The sinner is condemned to hell for his sins.
The distinction is no longer made between sin and sinner.
On the positive side, we also say that the good actions we do with our bodies can contribute to the necessary co operation with God’s grace for our salvation.
We are saved body, mind and spirit.
The physical mortifications, the corporal works of mercy and the sacrifices in the physical realm all contribute to our salvation.
This was hammered home to me when I heard a person with same sex attraction criticize “Hate the sin.
Love the Sinner” by replying, “The way I love is the way I am.
How can you say you accept and love me when you condemn the things I do?”
He had a point.
So if “Hate the Sin, Love the Sinner” doesn’t really work does that mean we have to either “Love the Sinner and Love the Sin” or “Hate the Sin and Hate the Sinner”?
Maybe it depends on what we mean by “hate”.
We are required to resist evil. It is legitimate to feel revulsion and hatred at the destruction and waste that evil brings.
Let me give you an extreme example:
When you saw pictures of children in Auschwitz did you not feel revulsion for what was done?
When you saw the hard faces of the Nazis who carried out the atrocities did you not feel hatred toward them?
Was that emotion not justified?
If you saw the corpse of a ten year old girl who had been kidnapped, tortured, raped, murdered and thrown into a ditch did you not weep tears of rage and revulsion?
When you saw the sick and unrepentant face of the killer did you not feel a surge of hatred and disgust?
Were those feelings not justified?
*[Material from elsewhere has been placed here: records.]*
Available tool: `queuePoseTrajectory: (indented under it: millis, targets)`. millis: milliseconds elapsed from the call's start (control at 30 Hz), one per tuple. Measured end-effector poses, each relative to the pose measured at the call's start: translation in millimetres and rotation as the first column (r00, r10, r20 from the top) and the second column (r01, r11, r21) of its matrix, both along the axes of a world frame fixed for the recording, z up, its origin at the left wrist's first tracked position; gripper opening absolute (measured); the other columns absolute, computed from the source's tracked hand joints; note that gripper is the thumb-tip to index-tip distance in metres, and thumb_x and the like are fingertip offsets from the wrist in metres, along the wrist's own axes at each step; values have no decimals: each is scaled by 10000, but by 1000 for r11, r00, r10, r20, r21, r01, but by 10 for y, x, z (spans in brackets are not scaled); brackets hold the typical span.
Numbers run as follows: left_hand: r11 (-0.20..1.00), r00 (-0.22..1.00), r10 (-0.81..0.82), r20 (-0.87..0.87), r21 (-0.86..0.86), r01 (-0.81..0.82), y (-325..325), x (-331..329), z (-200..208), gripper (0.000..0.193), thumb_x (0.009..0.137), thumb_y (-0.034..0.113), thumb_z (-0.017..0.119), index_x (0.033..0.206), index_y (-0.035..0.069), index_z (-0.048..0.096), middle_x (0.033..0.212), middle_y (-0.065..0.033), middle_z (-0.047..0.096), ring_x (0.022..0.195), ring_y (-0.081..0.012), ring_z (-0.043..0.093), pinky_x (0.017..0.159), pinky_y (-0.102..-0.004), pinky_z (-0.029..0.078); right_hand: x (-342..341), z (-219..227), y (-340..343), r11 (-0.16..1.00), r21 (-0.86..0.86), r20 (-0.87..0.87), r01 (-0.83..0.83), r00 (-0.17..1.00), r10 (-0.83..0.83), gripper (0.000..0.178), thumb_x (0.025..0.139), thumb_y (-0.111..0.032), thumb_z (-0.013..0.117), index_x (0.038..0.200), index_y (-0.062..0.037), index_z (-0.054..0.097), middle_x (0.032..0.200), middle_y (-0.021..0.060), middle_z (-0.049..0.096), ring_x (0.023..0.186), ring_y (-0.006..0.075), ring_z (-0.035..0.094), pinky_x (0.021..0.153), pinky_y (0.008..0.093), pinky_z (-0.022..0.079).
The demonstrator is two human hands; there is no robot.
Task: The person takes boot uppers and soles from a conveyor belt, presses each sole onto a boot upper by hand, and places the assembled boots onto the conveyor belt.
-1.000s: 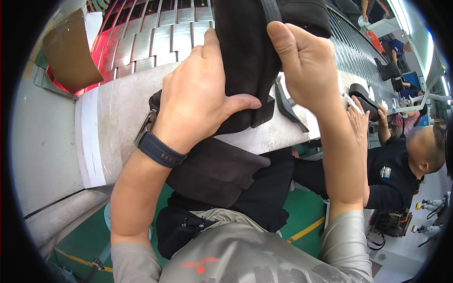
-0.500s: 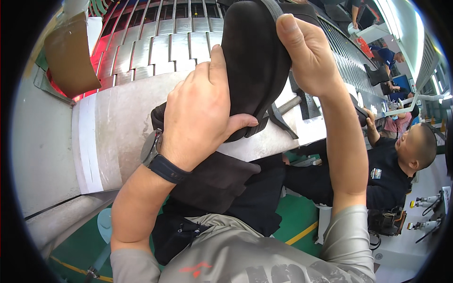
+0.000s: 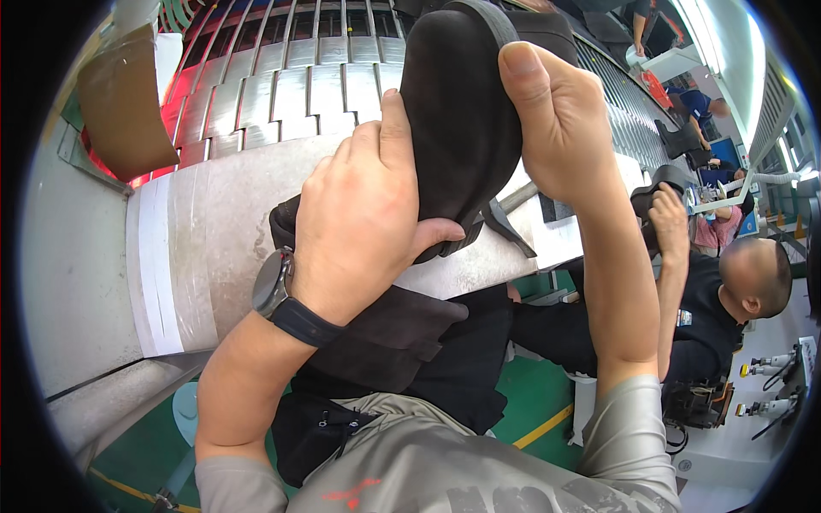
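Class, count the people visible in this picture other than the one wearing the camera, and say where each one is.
3. A seated co-worker in black at right, holding a dark piece; a person in blue farther back at upper right; another at the top edge. More may be hidden.

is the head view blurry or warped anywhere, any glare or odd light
Head view: fisheye bends the conveyor slats and table edge toward the black rim; the left hand, right hand and dark shoe look sharp; a red glow tints the upper-left slats; bright window light washes out the upper right; the seated co-worker is small and stretched.
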State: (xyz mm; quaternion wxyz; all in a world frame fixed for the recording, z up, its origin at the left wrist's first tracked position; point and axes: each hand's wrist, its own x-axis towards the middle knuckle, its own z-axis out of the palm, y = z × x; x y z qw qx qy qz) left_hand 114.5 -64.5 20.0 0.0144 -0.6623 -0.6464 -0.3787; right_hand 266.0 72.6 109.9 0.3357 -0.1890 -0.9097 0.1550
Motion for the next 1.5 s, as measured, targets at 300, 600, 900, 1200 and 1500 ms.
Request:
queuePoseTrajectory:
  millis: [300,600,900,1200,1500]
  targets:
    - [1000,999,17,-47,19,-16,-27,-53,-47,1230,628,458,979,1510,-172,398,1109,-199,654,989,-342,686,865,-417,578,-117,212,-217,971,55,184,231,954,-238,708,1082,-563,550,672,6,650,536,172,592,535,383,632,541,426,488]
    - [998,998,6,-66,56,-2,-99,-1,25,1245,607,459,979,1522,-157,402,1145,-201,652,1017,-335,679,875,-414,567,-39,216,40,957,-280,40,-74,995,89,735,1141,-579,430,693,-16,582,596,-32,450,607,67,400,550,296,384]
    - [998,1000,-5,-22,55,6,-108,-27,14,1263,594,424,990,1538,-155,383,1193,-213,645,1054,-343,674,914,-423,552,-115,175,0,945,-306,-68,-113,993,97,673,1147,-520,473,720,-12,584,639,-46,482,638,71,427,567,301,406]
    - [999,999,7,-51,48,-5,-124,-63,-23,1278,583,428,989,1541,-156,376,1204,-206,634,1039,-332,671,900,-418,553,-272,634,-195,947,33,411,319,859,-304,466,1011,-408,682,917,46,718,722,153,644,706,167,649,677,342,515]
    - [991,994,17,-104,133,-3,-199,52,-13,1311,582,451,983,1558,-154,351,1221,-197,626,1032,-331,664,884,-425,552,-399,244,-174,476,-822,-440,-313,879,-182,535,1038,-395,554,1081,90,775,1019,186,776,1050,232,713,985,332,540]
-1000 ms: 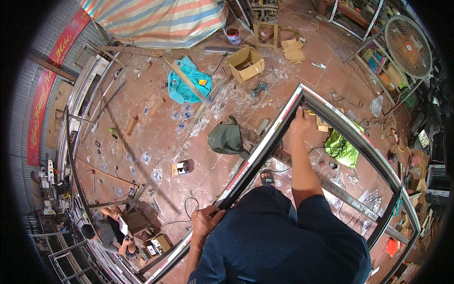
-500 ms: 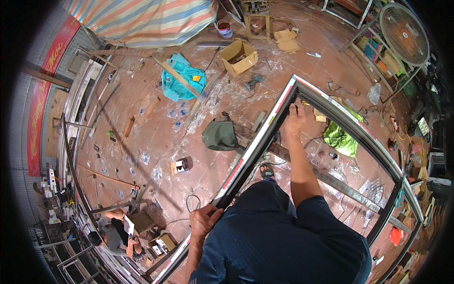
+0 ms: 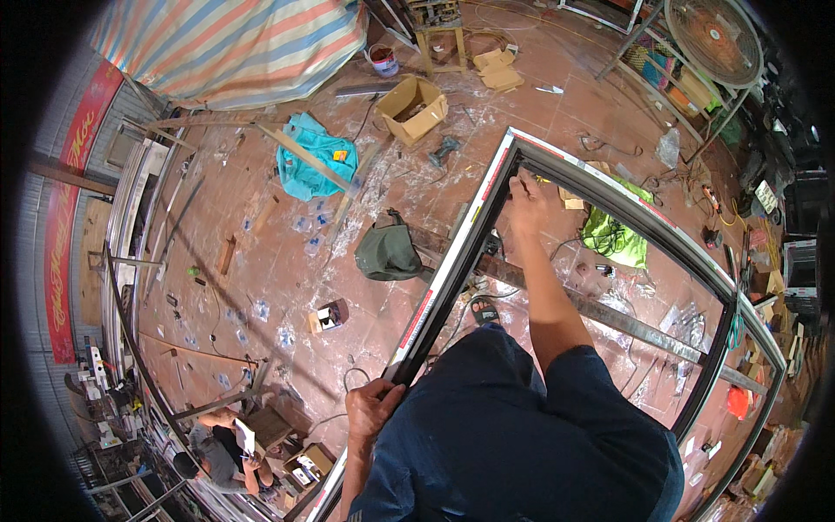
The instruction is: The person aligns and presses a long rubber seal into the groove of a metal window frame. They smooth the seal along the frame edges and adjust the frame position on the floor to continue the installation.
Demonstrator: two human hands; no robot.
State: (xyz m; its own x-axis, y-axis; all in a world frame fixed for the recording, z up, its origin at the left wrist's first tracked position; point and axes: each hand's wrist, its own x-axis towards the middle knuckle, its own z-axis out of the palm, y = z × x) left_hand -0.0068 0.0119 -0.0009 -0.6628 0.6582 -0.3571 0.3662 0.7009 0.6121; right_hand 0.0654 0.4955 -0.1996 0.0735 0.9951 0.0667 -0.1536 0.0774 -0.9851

I think so.
Therefore I think it is possible to extend these feelings and admit that we feel revulsion, disgust and hatred toward both the sin and the sinner.
However, we are called to go one step further.
We are called not so much to hate the sin and love the sinner, in a sentimental and superficial way, but to hate the sin with a perfect hatred and love the sinner with a perfect compassion.
This kind of “love the sinner” is not an easy and careless case of being nice to him, but a deep Christian compassion which sees the sinner as a poor, wounded child of God who has got caught up in the snares of Satan and may be headed to hell.
This is the compassion of Christ and his saints, and is a true love for the eternal soul of the sinner.
Finally, this kind of compassionate love is how we should see all people;
Not just the ones guilty of sexual sins–each one of us are wounded children of God who are lost in the desert and are desperate to find the way home.
We should have this compassion on all of God’s children and pray for their happiness, peace and forgiveness, and the first person we should look on with these eyes of perfect hatred and perfect love is the person we see in the mirror.